ABOOK March 2015 Corp Debt HY By Qtr

Some will say this is all a sign of resiliency and robustness, but I think it more a tendency of rationalizations covering up the fundamental disparity evident here. Investors are just too eager to “risk up” with this low quality paper after each and every blip, serious as it was on October 15. That sounds an awful lot like the behavior of equity markets rather than credit.

In that respect, there is a linkage between these two “markets” that provides emphasis on that point.

Stock buybacks, which along with dividends eat up sums of money equal to almost all the Standard & Poor’s 500 Index’s earnings, vaulted to a record in February, with chief executive officers announcing $104.3 billion in planned repurchases. That’s the most since TrimTabs Investment Research began tracking the data in 1995 and almost twice the $55 billion bought a year earlier. [emphasis added]
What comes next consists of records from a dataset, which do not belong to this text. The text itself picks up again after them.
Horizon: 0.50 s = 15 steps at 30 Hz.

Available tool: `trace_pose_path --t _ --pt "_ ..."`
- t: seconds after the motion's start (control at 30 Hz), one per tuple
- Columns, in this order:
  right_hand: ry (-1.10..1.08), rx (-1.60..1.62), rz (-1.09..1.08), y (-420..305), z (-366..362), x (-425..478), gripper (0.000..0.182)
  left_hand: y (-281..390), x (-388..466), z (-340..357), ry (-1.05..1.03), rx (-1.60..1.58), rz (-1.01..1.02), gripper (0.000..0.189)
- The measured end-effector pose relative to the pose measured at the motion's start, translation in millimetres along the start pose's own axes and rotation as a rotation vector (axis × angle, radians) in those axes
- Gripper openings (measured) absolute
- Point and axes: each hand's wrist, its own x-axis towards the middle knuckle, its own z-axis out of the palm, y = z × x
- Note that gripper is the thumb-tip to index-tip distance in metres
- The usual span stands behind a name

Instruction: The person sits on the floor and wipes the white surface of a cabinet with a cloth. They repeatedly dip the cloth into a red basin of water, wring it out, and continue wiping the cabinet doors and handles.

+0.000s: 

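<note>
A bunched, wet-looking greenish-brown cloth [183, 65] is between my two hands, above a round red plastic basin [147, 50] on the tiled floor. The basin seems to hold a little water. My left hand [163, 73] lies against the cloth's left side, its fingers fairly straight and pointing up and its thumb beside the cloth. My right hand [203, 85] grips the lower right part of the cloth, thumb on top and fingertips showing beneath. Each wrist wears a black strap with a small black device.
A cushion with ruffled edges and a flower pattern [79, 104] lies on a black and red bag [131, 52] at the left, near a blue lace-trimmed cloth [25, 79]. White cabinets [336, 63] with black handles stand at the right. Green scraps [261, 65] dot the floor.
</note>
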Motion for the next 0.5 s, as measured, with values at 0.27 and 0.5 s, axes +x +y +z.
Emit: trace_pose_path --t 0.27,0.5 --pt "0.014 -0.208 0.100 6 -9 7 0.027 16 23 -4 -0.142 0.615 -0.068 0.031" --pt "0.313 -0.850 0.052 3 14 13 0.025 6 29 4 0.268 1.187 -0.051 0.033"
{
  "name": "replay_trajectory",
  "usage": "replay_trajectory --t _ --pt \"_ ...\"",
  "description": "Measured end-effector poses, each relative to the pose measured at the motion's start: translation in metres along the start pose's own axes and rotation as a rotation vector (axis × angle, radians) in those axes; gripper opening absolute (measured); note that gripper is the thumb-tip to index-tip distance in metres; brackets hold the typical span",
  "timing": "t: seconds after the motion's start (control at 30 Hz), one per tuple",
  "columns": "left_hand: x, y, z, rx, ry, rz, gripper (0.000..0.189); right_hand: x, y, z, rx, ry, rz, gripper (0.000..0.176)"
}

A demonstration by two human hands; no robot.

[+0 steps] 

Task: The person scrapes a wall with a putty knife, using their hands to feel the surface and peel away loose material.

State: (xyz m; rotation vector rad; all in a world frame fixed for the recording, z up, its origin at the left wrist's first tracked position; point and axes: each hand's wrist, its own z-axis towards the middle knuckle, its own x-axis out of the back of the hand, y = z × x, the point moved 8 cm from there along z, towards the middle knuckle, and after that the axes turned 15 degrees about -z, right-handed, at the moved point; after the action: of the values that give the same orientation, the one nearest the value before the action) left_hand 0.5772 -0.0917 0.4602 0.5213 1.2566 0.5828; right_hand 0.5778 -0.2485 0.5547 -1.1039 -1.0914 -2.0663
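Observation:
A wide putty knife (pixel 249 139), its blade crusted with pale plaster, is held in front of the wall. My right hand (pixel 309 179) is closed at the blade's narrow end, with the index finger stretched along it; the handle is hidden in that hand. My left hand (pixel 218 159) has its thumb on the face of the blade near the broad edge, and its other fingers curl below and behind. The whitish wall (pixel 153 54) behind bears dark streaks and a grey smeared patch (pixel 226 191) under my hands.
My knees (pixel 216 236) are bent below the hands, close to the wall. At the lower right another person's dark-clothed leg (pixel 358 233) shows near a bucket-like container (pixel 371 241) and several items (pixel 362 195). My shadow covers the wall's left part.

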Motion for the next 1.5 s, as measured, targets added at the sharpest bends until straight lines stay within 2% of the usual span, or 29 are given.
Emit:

If there is a bubble, and even the FOMC continues to refer in that direction, it isn’t so much stocks vs. bonds as it is in the corporate space altogether. There is an unquenchable appetite for anything that has to do with US corporate paper and it is so increasingly divorced from the actual productive capacity of those corporations to service it – that is, beyond QE’s capacity to perpetually reduce debt servicing and increase rollover likelihood through the oppressed “reach for yield.” That is probably the most evident in how corporate bond trading volumes, especially junk, have simply exploded almost literally from the moment QE3 was implemented.

ABOOK March 2015 Corp Debt Lev Loans VolumeABOOK March 2015 Corp Debt HY Trading Vol

This is all yet another example of how QE has the opposite effect as intended. While there can be no doubt about especially QE3’s (and QE4) role in pushing the corporate bubble forward and upward, the tendency toward financialism through that process leads to lower productive capacity and spending – depressing actual economic formation. It has gone on so long and attained such heights as to become almost self-serving, which is why the corporate area so easily shrugs off what desperately plagues the rest of the planet.

“Companies that are earning a lot of money and generating cash are borrowing money at basically zero rates and buying back,” said Neil Grossman, the St. Petersburg, Florida-based chief investment officer at Tkng Capital Partners. “From an investor’s standpoint, you want the highest return on your dollar, period. If the highest return comes not from growing your business but buying your shares back, that’s fine.”

That may well be entirely true, but what happens in an economy where the “highest return” is nothing but corporate bubbles unto themselves? Nobody tends to “growing your business” anymore as the “froth” is the only objective “worth” pursuing, so that in the end the economy itself, the whole point of all this repression and asset inflation in the first place, remains stuck. Eventually that disparity becomes more than a small problem, which the “dollar” may already hint at.